**Problem requirements:**
Line by line, copy the data below exactly.

(Data extract begins)

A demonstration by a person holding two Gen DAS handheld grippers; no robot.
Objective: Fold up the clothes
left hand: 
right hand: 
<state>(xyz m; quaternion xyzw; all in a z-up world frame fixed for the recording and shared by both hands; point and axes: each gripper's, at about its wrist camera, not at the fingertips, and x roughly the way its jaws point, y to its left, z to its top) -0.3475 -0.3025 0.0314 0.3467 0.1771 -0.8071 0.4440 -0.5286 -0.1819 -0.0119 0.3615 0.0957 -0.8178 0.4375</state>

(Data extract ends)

**Problem solution:**
A demonstration by a person holding two Gen DAS handheld grippers; no robot.
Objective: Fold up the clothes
left hand: 
right hand: 
<state>(xyz m; quaternion xyzw; all in a z-up world frame fixed for the recording and shared by both hands; point and axes: each gripper's, at about its wrist camera, not at the fingertips, and x roughly the way its jaws point, y to its left, z to its top) -0.3475 -0.3025 0.0314 0.3467 0.1771 -0.8071 0.4440 -0.5286 -0.1819 -0.0119 0.3615 0.0957 -0.8178 0.4375</state>

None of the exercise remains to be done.